> [TASK REQUIREMENTS]: Return the lines below that contain the word "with".

> [DATASET CONTENT]:
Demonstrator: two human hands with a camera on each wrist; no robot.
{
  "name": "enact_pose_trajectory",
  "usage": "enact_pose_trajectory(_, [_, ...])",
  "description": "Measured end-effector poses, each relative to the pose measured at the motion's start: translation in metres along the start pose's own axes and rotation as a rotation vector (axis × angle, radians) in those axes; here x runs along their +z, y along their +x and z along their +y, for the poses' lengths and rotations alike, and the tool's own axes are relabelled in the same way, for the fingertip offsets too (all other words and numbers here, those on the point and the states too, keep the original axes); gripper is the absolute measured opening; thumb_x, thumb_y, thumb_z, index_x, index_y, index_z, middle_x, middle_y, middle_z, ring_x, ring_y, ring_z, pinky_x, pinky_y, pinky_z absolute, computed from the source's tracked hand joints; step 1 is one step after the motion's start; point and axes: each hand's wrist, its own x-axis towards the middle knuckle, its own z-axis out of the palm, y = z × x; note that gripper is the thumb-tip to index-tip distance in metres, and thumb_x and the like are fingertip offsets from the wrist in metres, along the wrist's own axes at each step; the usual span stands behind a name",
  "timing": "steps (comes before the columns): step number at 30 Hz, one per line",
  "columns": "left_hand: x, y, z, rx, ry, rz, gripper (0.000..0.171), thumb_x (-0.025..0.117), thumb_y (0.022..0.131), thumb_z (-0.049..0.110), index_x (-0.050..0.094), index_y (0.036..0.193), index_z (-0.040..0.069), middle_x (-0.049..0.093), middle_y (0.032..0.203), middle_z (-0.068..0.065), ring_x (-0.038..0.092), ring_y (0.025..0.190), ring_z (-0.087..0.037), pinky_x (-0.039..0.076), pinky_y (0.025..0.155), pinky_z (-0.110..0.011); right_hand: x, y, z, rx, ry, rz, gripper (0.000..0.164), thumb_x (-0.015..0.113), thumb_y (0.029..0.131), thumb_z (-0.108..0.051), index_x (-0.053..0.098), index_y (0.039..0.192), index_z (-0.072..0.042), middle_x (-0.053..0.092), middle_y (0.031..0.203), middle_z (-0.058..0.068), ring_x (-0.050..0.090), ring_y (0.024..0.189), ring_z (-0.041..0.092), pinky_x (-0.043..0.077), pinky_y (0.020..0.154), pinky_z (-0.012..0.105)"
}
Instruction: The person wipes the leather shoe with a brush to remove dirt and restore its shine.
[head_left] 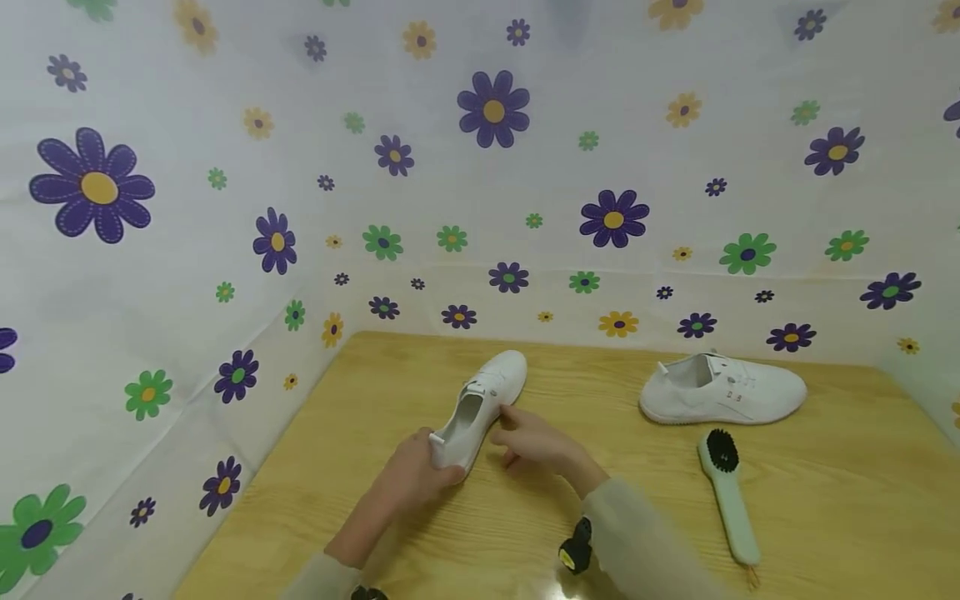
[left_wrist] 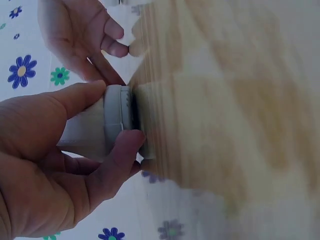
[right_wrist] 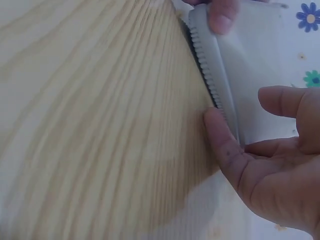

> [TASK OUTPUT]:
Demonstrator: two human hands with a camera on each wrist; no robot.
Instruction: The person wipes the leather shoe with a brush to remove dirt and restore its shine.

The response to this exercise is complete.